▶ [INSTRUCTIONS FOR THE TASK]
From the first line of the data below, repeat each line exactly until you reach the line with "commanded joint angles"; include that line too.

▶ [RECORDED DATA]
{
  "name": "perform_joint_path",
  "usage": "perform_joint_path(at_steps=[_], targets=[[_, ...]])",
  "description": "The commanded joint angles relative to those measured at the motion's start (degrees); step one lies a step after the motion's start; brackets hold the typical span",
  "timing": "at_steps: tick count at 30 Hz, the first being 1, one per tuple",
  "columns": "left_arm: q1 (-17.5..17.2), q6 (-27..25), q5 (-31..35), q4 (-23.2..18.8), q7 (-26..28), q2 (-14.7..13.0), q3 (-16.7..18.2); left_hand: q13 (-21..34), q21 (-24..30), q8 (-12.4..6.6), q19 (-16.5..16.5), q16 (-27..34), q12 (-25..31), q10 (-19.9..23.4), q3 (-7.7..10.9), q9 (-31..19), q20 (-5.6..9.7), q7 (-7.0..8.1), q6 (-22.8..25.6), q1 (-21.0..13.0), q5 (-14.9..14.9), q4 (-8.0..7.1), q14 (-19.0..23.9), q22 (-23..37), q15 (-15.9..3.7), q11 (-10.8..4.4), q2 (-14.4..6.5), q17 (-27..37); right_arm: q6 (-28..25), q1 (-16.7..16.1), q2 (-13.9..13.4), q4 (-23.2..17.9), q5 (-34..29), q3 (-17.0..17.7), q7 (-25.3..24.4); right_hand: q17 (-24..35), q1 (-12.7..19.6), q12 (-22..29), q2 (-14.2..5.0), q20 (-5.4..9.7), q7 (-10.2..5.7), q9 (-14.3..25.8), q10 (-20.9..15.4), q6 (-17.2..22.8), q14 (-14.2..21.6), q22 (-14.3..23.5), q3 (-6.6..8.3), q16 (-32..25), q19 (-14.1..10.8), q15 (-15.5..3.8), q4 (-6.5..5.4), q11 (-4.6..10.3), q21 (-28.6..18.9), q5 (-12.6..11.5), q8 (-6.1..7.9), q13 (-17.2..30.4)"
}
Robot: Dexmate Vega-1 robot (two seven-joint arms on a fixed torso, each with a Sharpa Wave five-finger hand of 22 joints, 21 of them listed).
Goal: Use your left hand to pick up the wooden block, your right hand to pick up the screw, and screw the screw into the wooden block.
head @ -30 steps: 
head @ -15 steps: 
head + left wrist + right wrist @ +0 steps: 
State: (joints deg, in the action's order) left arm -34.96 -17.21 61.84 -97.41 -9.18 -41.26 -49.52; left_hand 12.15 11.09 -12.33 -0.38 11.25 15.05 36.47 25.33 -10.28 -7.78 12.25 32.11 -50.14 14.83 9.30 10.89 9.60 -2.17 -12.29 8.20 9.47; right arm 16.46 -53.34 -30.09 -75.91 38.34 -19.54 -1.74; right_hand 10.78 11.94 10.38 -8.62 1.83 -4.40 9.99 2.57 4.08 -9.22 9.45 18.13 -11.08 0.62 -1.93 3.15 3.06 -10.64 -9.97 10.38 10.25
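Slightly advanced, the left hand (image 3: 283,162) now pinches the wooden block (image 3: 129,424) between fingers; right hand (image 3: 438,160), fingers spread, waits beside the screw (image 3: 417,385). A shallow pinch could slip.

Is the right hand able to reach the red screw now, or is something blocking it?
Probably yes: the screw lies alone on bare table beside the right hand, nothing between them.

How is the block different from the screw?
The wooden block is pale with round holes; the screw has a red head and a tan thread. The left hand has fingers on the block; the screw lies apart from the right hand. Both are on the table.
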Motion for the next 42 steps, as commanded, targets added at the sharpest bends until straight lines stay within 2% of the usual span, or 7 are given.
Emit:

▶ [RESULT]
{
  "name": "perform_joint_path",
  "usage": "perform_joint_path(at_steps=[_], targets=[[_, ...]])",
  "description": "The commanded joint angles relative to those measured at the motion's start (degrees); step one lies a step after the motion's start; brackets hold the typical span",

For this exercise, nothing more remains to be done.